A. The Lewd and Lascivious Disposition Exception Is Not Good Law

{9} At trial, the State primarily relied on this Court's decision in State v. Casaus , 1996-NMCA-031, 121 N.M. 481, 913 P.2d 669, to argue for the admission of the uncharged sexual misconduct evidence. In particular, the State argued that the evidence was admissible as "prior lewd and lascivious conduct with the same victim ... [in order to] place[ ] the criminal charge in context." In permitting the admission of the evidence, the district court accepted this rationale.
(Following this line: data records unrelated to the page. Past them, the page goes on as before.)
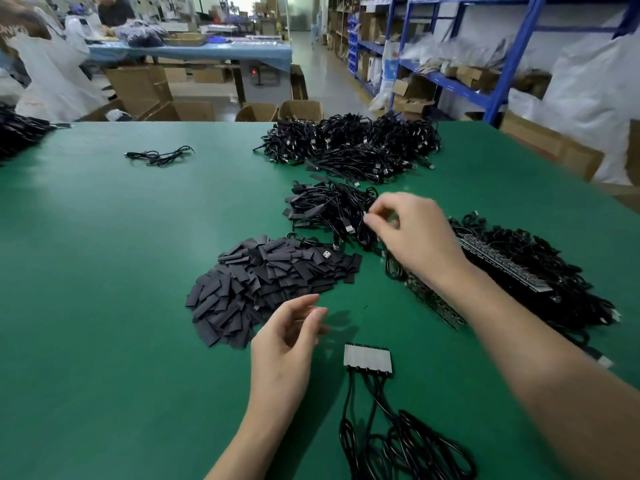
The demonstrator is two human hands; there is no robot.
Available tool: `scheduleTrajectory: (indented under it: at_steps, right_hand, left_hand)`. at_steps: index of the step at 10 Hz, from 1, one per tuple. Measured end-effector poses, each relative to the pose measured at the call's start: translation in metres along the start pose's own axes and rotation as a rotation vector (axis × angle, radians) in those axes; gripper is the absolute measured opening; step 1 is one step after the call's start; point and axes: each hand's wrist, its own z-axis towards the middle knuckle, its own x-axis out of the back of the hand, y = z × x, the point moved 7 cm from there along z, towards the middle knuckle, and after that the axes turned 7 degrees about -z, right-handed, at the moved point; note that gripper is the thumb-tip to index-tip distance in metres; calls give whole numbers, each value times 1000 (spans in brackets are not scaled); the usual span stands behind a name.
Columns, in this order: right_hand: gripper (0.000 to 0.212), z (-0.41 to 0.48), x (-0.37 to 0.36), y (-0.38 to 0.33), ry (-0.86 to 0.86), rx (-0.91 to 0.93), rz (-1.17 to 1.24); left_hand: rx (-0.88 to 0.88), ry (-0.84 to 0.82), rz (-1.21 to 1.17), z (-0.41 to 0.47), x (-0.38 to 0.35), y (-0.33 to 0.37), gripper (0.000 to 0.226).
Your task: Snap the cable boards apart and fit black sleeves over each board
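A strip of joined cable boards lies on the green table near me, its black cables trailing toward the front edge. My left hand hovers just left of the strip, fingers loosely curled and apart, holding nothing. A heap of flat black sleeves lies beyond it. My right hand reaches over a small pile of sleeved cables, thumb and fingers pinched together; whether they hold anything is unclear. More board strips with cables are stacked on the right.
A large heap of finished black cables sits at the far side of the table. A loose cable lies far left, and another dark pile at the left edge. Cardboard boxes and blue shelving stand beyond the table.
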Motion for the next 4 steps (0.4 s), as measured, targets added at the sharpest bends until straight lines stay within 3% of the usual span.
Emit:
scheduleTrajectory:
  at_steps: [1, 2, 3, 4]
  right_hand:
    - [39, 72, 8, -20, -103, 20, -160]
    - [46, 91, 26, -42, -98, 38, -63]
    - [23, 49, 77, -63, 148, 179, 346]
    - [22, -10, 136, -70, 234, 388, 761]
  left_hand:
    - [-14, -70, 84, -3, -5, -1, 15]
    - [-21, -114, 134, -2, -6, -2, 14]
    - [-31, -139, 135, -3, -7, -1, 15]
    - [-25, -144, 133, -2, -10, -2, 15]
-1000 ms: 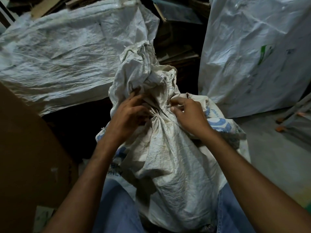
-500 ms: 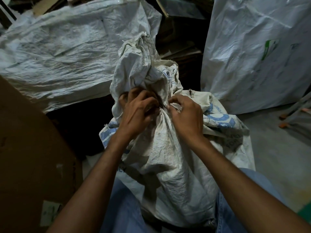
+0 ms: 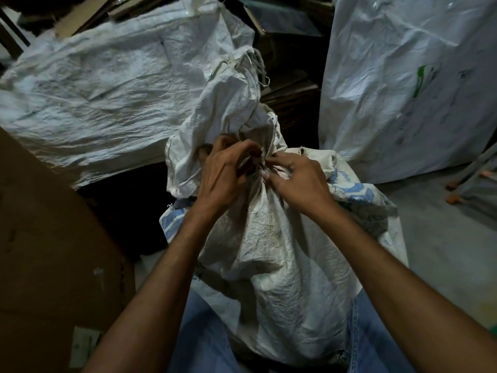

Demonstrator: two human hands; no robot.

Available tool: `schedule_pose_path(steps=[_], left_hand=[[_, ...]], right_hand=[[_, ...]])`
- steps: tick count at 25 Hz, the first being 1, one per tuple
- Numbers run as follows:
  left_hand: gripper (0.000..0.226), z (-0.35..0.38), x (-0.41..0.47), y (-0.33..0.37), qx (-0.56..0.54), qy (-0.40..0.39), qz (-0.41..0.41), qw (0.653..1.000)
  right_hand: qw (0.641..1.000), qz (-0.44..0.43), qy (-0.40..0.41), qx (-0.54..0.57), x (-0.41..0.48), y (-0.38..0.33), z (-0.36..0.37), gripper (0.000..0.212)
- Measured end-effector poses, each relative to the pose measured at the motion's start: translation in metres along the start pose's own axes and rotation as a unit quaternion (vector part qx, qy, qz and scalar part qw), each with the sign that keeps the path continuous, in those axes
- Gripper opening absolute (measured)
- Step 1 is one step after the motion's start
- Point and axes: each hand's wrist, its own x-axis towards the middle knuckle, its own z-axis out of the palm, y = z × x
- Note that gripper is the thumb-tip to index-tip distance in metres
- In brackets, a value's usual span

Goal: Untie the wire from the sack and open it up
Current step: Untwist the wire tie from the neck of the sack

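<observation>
1. At the cinched neck [image 3: 262,191] of the sack [image 3: 269,251], two bare hands meet. The left grip [image 3: 223,172] is curled round the bunched cloth from the sack's left side. The right grip [image 3: 298,181] pinches the same gather between thumb and forefinger from the sack's right side.
2. The sack stands upright on the floor [image 3: 443,238] between the person's legs in jeans [image 3: 204,335]. Its loose top [image 3: 234,103] rises crumpled above the neck.
3. The wire should sit at the neck, but it is too thin and too deep in shadow under the fingertips to make out. I cannot tell whether either grip has it or only cloth.
4. The step in hand looks like the untying. The neck is drawn tight and the mouth is closed, so opening up has not begun.
5. The next move likely calls for finding the wire's free end by touch. One grip would then unwind it against its twist while the other holds the neck steady. After that, both can spread the mouth.
6. Beyond the sack to its left lies a large white bag [image 3: 107,84]. To its right stands a tall white bag [image 3: 403,90]. A cardboard box [image 3: 53,238] sits near its left.
</observation>
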Motion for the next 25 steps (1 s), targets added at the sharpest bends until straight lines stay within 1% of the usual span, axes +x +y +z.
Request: schedule_pose_path(steps=[3,5,7,8,10,12,14,16,19,21,25], left_hand=[[0.028,-0.003,0.004,0.004,-0.017,-0.005,-0.004,1.000],[0.032,-0.008,0.011,0.009,-0.023,0.010,-0.009,1.000],[0.037,-0.014,0.021,0.011,-0.015,0.035,-0.004,0.999],[0.038,-0.016,0.026,0.013,-0.007,0.034,-0.002,0.999],[0.039,-0.014,0.030,0.012,-0.003,0.006,-0.025,1.000],[0.040,-0.011,0.033,0.007,-0.017,-0.026,-0.066,0.997],[0.036,-0.014,0.035,0.000,-0.019,-0.046,-0.085,0.995],[0.034,-0.019,0.037,-0.001,0.018,-0.052,-0.069,0.996],[0.031,-0.021,0.038,0.007,0.063,-0.029,-0.015,0.997],[0.029,-0.018,0.037,0.008,0.062,-0.014,0.005,0.998],[0.025,-0.015,0.029,0.011,0.026,0.021,0.026,0.999]], right_hand=[[1.000,0.006,-0.011,0.015,0.000,0.002,-0.001,0.040],[1.000,0.003,-0.002,0.020,0.004,0.004,0.000,0.040],[1.000,-0.006,-0.008,0.012,0.006,0.007,0.003,0.039],[1.000,-0.005,-0.015,0.011,0.007,0.008,0.004,0.039],[0.999,0.010,-0.025,0.025,0.009,0.011,0.004,0.039],[0.997,0.036,-0.013,0.066,0.011,0.014,0.001,0.038],[0.994,0.051,0.000,0.100,0.013,0.017,-0.002,0.037],[0.994,0.045,-0.015,0.096,0.014,0.019,-0.002,0.041],[0.996,0.046,-0.027,0.077,0.015,0.019,0.002,0.049],[0.996,0.045,-0.018,0.071,0.017,0.017,0.003,0.048],[0.998,0.031,-0.020,0.050,0.017,0.013,-0.001,0.046]])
{10} On appeal, Defendant asserts the district court abused its discretion by relying on this exception to Rule 11-404(B) that is no longer good law.1 Defendant maintains that this Court abrogated the lewd and lascivious disposition exception to Rule 11-404(B) in Kerby I and that our Supreme Court did not alter this holding when it subsequently affirmed this Court's decision on other grounds. See State v. Kerby (Kerby II ), 2007-NMSC-014, 141 N.M. 413, 156 P.3d 704. Although the State acknowledges this Court abrogated the lewd and lascivious disposition exception in Kerby I , it asserts, without developing an argument as to why we ought to depart from settled law, that Kerby I has been placed...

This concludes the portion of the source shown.